Cipto melengos. Rasanya Marini sudah semakin keterlaluan. Mungkin itu pula yang membuatnya menjadi semakin sering pamit 'mengerjakan proyek' di Purwokerto, padahal mengunjungi Irma, mantannya semasa SMA-nya yang saat ini sudah sendiri lagi.

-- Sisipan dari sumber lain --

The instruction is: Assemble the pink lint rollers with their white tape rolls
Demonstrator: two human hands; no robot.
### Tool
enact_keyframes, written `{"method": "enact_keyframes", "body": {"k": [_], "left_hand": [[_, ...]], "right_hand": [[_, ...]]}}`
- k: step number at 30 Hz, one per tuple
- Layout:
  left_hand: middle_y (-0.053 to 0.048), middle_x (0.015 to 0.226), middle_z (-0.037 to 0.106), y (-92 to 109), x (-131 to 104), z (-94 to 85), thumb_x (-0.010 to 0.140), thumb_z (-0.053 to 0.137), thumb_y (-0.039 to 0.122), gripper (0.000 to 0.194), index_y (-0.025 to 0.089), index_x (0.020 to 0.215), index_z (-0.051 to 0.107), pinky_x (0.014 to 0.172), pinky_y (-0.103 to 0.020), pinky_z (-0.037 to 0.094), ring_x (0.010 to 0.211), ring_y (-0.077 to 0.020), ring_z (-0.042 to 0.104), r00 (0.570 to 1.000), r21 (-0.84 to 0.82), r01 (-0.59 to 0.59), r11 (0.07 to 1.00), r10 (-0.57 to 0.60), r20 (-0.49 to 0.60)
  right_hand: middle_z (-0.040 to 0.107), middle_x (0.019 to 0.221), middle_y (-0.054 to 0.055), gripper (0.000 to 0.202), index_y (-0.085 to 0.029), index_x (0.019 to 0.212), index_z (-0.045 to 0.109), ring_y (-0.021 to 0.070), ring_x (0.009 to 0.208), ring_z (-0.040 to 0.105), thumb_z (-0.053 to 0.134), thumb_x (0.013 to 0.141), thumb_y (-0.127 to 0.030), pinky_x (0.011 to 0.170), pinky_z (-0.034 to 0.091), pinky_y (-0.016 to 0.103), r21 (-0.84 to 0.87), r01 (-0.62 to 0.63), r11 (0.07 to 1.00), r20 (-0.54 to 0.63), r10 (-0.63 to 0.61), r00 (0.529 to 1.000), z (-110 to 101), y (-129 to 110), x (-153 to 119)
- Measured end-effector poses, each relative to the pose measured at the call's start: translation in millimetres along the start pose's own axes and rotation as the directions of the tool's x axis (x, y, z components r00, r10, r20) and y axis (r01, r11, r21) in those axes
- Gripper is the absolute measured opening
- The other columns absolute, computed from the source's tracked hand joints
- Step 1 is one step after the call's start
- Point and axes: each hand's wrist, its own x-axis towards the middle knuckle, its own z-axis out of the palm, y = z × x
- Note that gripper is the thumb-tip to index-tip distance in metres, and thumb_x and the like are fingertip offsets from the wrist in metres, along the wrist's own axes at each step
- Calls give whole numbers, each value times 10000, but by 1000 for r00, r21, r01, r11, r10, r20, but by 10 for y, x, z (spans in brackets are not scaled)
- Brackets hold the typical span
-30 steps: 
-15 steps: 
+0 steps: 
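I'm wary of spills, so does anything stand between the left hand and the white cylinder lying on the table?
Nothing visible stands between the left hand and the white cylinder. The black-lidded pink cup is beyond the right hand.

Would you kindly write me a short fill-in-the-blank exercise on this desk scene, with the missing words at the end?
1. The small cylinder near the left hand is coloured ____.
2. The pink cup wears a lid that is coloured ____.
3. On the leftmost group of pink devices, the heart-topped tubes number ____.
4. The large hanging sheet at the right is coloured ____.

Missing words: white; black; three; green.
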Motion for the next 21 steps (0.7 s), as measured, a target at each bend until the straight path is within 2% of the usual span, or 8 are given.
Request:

Cipto melambaikan tangan pada Ronny, "Tidur ya Sayang, udah malem. Besok kita ke tukang cukur sama-sama!"
*****
Marini sudah pergi bekerja. Mbok Jimah sudah datang, memasak, bersih-bersih, mencuci pakaian, dan lain-lain, lalu mengasuh Ronny seperti biasa. Dulu keberadaan Mbok Jimah sangat penting di rumah itu, karena Marini dan Cipto sama-sama bekerja kantoran. Tapi sejak pandemi covid, Cipto di-PHK, dan ia terpaksa bekerja serabutan dari rumah.

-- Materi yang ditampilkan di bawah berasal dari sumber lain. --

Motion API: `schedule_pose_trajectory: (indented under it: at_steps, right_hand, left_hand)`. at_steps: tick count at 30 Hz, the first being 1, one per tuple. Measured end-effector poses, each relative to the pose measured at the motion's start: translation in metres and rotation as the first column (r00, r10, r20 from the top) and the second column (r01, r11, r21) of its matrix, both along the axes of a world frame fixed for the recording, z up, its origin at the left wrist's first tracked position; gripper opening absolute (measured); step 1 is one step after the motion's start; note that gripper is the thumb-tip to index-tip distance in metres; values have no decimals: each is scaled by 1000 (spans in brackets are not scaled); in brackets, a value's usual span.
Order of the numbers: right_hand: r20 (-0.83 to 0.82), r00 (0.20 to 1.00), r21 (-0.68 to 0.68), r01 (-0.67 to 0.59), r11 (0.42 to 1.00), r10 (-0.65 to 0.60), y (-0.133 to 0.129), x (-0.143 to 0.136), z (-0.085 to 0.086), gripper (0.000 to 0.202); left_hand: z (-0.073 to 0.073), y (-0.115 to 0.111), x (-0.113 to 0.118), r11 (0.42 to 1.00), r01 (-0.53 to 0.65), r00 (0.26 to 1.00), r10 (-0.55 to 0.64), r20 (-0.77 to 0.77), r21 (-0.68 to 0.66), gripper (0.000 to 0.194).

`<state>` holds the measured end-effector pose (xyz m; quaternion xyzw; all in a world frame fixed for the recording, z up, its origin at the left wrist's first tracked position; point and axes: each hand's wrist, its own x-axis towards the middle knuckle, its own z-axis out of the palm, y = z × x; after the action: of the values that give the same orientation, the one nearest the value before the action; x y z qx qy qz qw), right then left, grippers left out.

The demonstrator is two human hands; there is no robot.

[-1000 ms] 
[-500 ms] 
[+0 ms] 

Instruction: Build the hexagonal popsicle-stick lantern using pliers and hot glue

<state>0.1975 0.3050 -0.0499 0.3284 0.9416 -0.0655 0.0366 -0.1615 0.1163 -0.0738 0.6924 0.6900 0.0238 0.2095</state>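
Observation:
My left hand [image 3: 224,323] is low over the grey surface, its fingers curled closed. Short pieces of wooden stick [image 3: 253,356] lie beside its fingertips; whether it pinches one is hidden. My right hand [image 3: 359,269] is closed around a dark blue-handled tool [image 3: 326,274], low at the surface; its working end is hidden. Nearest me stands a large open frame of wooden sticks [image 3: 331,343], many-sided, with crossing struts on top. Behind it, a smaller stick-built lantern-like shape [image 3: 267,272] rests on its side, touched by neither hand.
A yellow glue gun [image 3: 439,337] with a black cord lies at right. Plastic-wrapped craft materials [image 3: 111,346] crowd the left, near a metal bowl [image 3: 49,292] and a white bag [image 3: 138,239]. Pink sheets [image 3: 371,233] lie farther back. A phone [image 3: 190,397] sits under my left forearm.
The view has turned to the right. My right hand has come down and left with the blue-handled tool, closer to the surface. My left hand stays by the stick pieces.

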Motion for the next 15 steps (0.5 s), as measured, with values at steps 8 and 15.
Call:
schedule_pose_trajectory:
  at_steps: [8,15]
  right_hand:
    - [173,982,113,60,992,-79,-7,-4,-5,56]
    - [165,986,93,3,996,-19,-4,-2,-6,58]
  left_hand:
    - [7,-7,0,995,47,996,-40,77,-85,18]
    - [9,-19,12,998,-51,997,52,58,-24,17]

Hari-harinya dihabiskan di rumah. Karena itulah Marini sempat berpikir untuk menghentikan Mbok Jimah sementara. Tapi Cipto tak tega. Mbok Jimah sudah bekerja di rumah itu sejak Ronny belum lahir. Meski berat karena harus menanggung gajinya --yang sebetulnya tak seberapa---jika situasi normal seperti dulu, Cipto memutuskan untuk tetap mempekerjakan perempuan berusia hampir 70 tahun yang masih bugar itu. Lagipula, meski di rumah, ia juga butuh waktu sendiri untuk mengerjakan proyeknya, tanpa harus terganggu oleh Ronny.
"Mbok-Mbok... apa yang menempel di kepala Ayah?" tanya Ronny pada Mbok Jimah, persis seperti semalam saat ia bertanya pada ibunya.

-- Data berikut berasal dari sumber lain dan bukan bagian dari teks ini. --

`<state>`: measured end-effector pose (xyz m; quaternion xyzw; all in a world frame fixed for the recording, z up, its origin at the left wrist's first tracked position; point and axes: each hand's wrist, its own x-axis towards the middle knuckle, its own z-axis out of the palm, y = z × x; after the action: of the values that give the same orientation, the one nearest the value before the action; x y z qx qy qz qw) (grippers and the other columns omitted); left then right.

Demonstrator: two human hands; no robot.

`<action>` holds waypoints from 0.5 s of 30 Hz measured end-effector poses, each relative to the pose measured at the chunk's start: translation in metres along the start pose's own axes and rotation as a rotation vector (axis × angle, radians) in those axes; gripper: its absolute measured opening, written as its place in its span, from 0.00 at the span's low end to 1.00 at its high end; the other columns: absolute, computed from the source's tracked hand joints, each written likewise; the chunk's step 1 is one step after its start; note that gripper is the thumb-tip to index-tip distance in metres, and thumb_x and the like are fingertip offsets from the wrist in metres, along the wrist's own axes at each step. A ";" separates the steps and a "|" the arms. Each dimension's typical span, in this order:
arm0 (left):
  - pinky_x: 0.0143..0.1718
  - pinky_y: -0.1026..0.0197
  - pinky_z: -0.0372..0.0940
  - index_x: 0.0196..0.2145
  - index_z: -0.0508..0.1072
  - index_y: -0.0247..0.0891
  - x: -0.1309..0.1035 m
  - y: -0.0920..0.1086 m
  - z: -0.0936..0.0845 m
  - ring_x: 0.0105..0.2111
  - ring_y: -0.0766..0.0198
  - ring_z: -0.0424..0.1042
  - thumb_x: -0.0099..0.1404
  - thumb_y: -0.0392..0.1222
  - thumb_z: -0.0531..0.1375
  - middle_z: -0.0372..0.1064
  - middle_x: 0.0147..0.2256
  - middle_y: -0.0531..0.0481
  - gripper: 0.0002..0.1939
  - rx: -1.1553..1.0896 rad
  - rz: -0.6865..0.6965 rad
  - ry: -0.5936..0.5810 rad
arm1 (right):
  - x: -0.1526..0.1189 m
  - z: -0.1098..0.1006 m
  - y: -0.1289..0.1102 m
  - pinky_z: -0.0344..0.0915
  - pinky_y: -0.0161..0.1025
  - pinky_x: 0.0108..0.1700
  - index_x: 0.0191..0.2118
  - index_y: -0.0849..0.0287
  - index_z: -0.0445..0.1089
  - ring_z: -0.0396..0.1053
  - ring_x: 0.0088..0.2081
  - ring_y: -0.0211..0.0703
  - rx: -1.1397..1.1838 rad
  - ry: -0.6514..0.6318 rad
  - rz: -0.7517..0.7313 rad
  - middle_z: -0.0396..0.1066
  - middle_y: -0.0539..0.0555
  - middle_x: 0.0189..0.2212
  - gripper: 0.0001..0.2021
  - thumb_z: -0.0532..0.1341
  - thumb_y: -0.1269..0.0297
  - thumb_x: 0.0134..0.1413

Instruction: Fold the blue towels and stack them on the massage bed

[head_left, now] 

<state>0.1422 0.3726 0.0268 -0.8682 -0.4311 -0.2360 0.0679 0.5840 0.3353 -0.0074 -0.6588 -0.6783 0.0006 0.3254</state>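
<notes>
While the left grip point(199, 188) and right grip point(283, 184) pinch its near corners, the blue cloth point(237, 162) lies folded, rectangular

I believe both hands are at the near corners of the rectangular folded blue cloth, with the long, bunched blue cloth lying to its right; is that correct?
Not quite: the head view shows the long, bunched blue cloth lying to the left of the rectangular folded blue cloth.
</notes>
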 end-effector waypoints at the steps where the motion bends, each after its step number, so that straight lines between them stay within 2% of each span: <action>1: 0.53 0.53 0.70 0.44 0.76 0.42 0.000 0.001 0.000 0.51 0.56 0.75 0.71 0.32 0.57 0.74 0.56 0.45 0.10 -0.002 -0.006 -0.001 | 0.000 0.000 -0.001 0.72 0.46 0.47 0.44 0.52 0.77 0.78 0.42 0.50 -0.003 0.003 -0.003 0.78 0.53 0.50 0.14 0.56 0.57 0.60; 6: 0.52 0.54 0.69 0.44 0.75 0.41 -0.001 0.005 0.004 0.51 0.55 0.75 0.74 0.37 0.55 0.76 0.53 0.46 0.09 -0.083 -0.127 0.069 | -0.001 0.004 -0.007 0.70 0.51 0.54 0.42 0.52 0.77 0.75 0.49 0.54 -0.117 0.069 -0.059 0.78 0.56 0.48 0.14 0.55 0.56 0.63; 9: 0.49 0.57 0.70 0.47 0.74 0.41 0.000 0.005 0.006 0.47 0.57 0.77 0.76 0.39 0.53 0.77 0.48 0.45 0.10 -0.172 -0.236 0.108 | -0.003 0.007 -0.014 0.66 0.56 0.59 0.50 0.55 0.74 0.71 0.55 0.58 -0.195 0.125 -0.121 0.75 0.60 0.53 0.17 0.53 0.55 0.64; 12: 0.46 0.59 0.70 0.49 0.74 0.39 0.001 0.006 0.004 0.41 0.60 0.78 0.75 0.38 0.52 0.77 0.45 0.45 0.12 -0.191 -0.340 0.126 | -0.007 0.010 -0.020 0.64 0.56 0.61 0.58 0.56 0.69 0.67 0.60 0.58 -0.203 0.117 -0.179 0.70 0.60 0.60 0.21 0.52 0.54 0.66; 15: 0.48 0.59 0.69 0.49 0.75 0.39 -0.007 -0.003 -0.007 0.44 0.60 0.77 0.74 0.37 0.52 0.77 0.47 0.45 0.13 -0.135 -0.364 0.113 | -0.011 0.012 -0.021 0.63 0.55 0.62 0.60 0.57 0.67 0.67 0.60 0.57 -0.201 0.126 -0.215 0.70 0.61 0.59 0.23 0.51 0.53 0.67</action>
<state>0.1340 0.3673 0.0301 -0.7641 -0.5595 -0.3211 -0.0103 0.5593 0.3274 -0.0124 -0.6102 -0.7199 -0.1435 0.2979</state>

Mbok Jimah melirik dan menatap Cipto, wajahnya mendadak pucat dan kaget. "Astagfirullahaladzim!"
Cipto bingung. "Kenapa sih Mbok?"
"Mas Cip, njenengan temui Ustadz Sodik, njih..." katanya.
"Kenapa sih Mbok? Buat apa saya ketemu dia?" tanya Cipto.
"Nganu Mas, itu ada yang menempel di kepala panjenengan..." kata Mbok Jimah, tapi ia tak lagi menatap ke arah Cipto.